WHAT TO PRODUCE
As you look over the data below, please find each line where the word "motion" appears, then copy it.

┄┄┄┄┄┄

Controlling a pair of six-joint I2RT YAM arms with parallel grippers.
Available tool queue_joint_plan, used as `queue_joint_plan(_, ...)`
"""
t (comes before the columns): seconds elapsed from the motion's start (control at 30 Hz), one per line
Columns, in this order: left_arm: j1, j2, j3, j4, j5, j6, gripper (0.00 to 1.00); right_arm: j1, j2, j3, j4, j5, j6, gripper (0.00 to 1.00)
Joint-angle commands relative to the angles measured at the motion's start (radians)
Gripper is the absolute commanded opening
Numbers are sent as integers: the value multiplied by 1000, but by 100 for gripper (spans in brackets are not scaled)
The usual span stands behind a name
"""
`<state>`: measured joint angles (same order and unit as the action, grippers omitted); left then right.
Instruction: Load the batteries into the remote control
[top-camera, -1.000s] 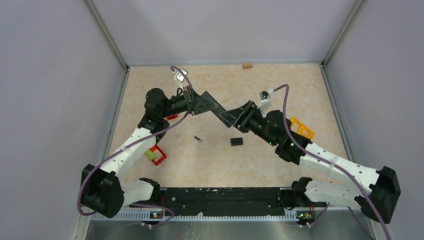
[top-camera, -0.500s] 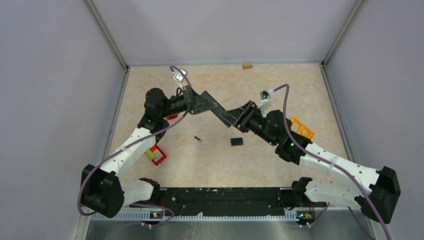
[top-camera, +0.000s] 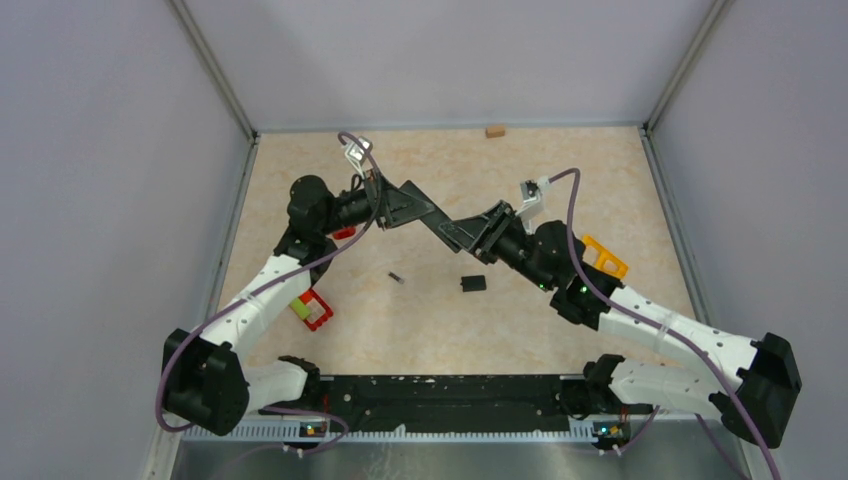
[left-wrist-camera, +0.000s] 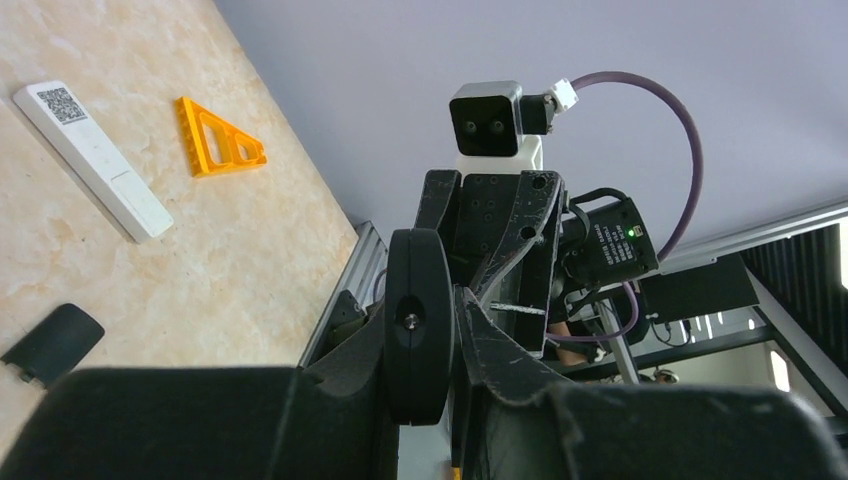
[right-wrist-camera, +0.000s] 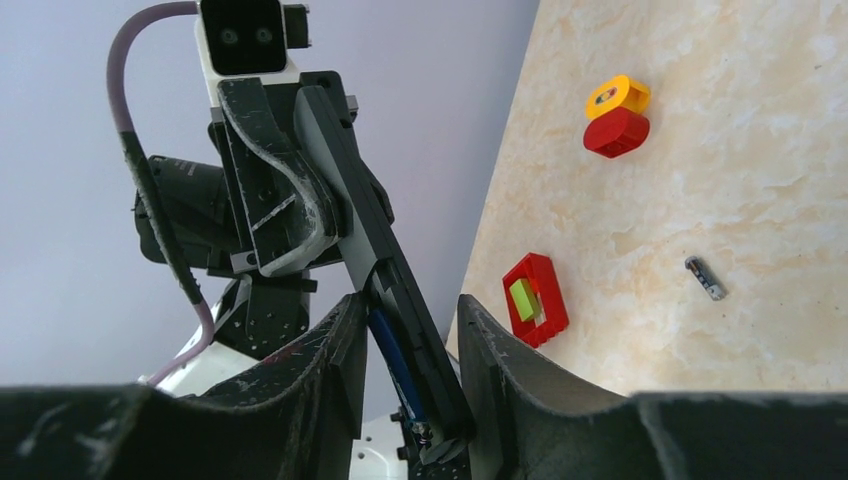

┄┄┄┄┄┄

SOLUTION TO THIS EXERCISE
t (comes before the columns): seconds elapsed from the motion's start (control at 30 Hz), one per line
Joint-angle commands relative to the angles measured at the motion's start (radians)

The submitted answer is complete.